Ou comme il le présente dans le livre, « À mon avis, les rédacteurs de la Constitution n'étaient pas si assurés de penser qu'ils savaient ce que le terme spacieux » Liberty « devrait signifier dans toutes ses portes. S'ils avaient été certain, ils auraient écrit une explication plus détaillée » mais les crampons étaient « assez prudents et suffisamment modestes » qu'ils « ont choisi intentionnellement des termes capaces qui inspireraient et protégeraient la liberté ». « 

Un homme de l'Occident américain

Alors que certains érudits conservateurs sont moins que gentils avec Kennedy sur ses changements de cœur sur certaines questions, pour d'autres, il peut être rassurant en quelque sorte d'entendre son récit de ces changements d'esprit. Comment, par exemple, il pensait initialement que les tueurs juvéniles devraient être éligibles à la peine de mort, mais ont ensuite changé d'avis pour diverses raisons, parmi lesquelles les États-Unis étaient parmi moins d'une poignée de nations pour permettre une telle punition. Et parce que les études du cerveau indiquent que «l'envie d'agir sans réfléchir est beaucoup plus répandue chez les mineurs».

Même comme le livre de Kennedy est sérieux, il y a aussi des moments hilarants. Mon préféré est le téléphone d'urgence rouge dans ses chambres qui n'a jamais sonné. Puis un jour, c'est le cas. C'était un prisonnier de l'Ohio, qui avait en quelque sorte obtenu le numéro de téléphone. La police du tribunal a rapidement déclaré qu'elle modifierait le nombre, mais Kennedy a déclaré qu'il avait apprécié les conversations occasionnelles avec le prisonnier, qui a dit à la juge avec les décisions avec lesquelles il était d'accord et lesquels il avait désapprouvé.

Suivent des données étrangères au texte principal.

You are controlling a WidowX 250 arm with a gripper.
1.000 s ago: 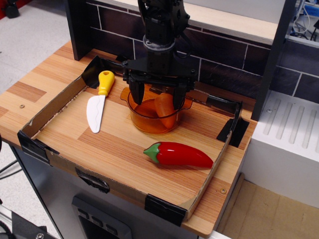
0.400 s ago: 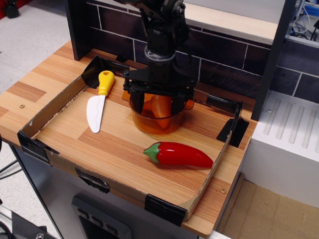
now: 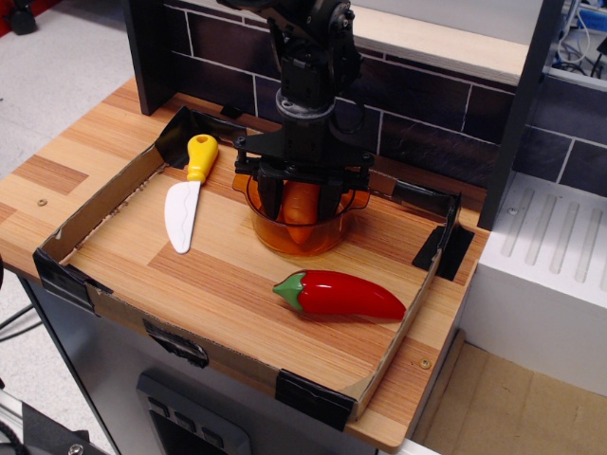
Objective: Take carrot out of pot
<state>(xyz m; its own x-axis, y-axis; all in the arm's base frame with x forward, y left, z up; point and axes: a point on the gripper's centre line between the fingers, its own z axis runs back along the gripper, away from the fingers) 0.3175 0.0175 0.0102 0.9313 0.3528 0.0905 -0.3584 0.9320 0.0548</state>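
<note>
Reaching down, gripper astride carrot

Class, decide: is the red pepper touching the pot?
Apart. The only camera view shows bare wooden board between the red pepper and the pot.

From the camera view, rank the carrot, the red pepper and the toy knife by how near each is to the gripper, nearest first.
1. The carrot: standing in the pot, right between the jaws of the gripper.
2. The red pepper: lying on the board in front of the pot, toward the camera.
3. The toy knife: off to the image left; about as far as the pepper, so too close to call.
</note>
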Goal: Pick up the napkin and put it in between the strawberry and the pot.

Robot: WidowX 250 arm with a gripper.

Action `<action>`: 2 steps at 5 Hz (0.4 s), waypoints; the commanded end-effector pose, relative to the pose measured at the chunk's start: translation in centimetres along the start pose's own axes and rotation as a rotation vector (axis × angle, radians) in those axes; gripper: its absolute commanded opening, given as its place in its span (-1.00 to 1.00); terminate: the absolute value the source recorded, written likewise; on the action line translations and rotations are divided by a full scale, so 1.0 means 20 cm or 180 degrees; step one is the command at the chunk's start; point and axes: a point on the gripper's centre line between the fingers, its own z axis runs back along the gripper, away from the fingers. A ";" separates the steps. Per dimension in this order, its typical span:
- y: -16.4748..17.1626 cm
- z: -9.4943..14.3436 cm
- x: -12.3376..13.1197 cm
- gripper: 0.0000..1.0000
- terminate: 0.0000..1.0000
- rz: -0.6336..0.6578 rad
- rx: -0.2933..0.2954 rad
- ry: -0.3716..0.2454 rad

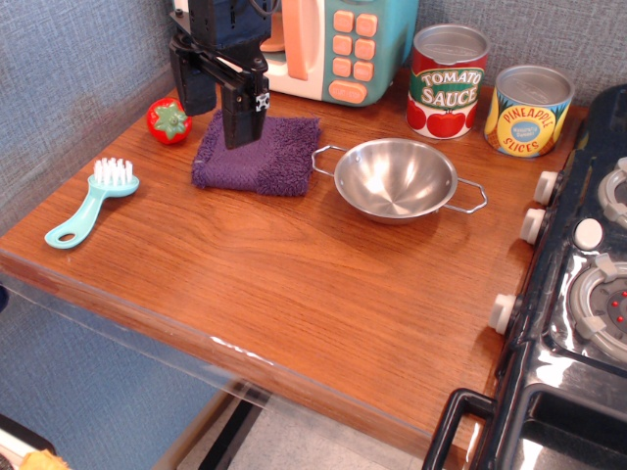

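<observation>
A: Starting with the biggest thing, what fills the frame?
B: A wooden table (pixel 294 284) fills the middle, with a black toy stove (pixel 578 294) at the right edge and a toy microwave (pixel 338 44) at the top.
A: And the task items?
B: The napkin (pixel 265 157) lies flat, upper left of centre, between the strawberry (pixel 168 120) on its left and the pot (pixel 396 178) on its right, whose handle touches the cloth's edge.
A: The gripper?
B: The gripper (pixel 220 98) hangs over the napkin's left part, fingers spread, grasping nothing.
A: Anything smaller?
B: Two cans at upper right, tomato sauce (pixel 448 81) and pineapple slices (pixel 529 110), and a teal brush (pixel 93 201) at the left
</observation>
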 end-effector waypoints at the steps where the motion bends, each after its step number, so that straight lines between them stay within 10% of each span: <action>1: 0.00 0.00 0.00 1.00 -1.00 0.0000 0.0000 0.0000; 2: 0.11 -0.01 0.10 1.00 -1.00 0.0294 -0.0074 -0.0173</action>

Il y a beaucoup plus dans le livre de Kennedy – sur sa famille, la cour, son éducation à Sacramento, en Californie, dans les années 30 et 40, et sur son père, qui a pris la position impopulaire de s'opposer à l'internement japonais pendant la Seconde Guerre mondiale. Kennedy, qui à 89 ans, est toujours un grand homme attaché, était par son récit, un enfant maladif dont le père et la mère lui ont appris à lire à un âge précoce et lui ont fait lire Shakespeare à haute voix dans la voiture alors qu'il avait moins de 10 ans.

Après la mort de son père de façon inattendue en 1963, Kennedy, qui venait de commencer sa carrière juridique à San Francisco, est retourné dans sa maison familiale à Sacramento pour prendre le contrôle de la pratique du droit de son père. Il n'avait que 27 ans et resterait dans l'endroit où il aimait pendant 25 ans. À 38 ans, il est devenu le plus jeune juge de la cour d'appel fédérale du pays, mais n'a quitté Sacramento que lorsqu'il est nommé à la Cour suprême des États-Unis en 1988.

À cette époque, observe Kennedy, Sacramento était une petite ville d'environ 130 000 personnes, et à travers ses yeux, vous pouvez presque sentir l'air, voir le paysage et sentir l'Occident. Ce sont les parties poétiques du livre.